■ **TASK DESCRIPTION**: Print exactly the lines that run from the first line of the material to the line containing "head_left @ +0", both ends included, and skip the pictures.

■ **MATERIAL PROVIDED**:
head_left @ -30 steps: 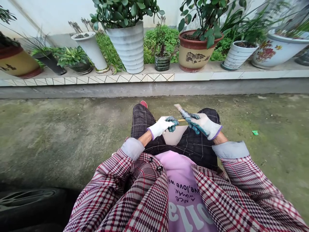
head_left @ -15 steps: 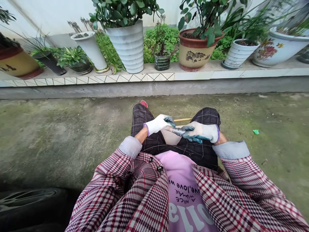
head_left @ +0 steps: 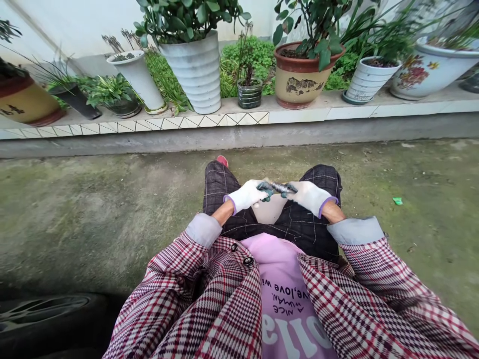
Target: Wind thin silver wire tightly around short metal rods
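In white gloves with blue-green fingers and purple cuffs, my two hands meet above my lap. A short handle wound with silvery wire [head_left: 280,187] spans the gap between them, tilted slightly. Around its left end the fingers of my left hand [head_left: 250,195] are closed. My right hand [head_left: 306,193] pinches the right end with curled fingers. What lies beyond the wound part is mostly hidden by the gloves. Below the hands, a pale, smooth surface [head_left: 270,209] shows between my thighs in dark checked trousers.
Ahead runs a low tiled ledge [head_left: 209,119] bearing several potted plants, among them a tall white ribbed pot [head_left: 196,75] and a brown-rimmed pot [head_left: 303,77]. A wheel [head_left: 45,314] lies at lower left. A green scrap [head_left: 397,201] is on the concrete floor to the right.
The wire-wound handle has risen and turned, its left end now higher. My right hand has moved up and rolled over, back upward. The thin yellowish stick behind it no longer shows.
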`<state>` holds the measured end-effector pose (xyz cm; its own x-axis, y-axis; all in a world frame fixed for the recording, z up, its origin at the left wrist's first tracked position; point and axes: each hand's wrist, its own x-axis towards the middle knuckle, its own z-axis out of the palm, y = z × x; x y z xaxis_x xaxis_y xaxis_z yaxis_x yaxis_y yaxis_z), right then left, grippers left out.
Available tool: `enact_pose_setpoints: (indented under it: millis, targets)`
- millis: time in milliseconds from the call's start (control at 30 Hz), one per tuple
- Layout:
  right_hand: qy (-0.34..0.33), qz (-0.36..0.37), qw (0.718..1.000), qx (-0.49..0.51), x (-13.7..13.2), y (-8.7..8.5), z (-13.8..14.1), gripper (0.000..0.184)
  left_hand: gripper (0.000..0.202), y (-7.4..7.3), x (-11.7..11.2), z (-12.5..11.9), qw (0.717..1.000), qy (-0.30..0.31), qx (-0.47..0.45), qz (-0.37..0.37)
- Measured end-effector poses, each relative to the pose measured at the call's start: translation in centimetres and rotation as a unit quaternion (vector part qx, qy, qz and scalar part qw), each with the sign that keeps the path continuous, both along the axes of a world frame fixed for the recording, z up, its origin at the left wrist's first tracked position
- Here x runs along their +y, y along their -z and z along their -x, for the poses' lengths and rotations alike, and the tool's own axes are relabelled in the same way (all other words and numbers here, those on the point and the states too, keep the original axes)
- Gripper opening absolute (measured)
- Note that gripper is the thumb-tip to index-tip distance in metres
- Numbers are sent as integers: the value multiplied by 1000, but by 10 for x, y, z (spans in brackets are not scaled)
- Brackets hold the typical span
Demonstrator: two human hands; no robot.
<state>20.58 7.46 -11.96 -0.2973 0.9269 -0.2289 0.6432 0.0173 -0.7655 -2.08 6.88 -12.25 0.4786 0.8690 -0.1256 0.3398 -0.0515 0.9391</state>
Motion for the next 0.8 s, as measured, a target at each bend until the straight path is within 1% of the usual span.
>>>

■ **EXERCISE RESPONSE**:
head_left @ -30 steps: 
head_left @ -15 steps: 
head_left @ +0 steps: 

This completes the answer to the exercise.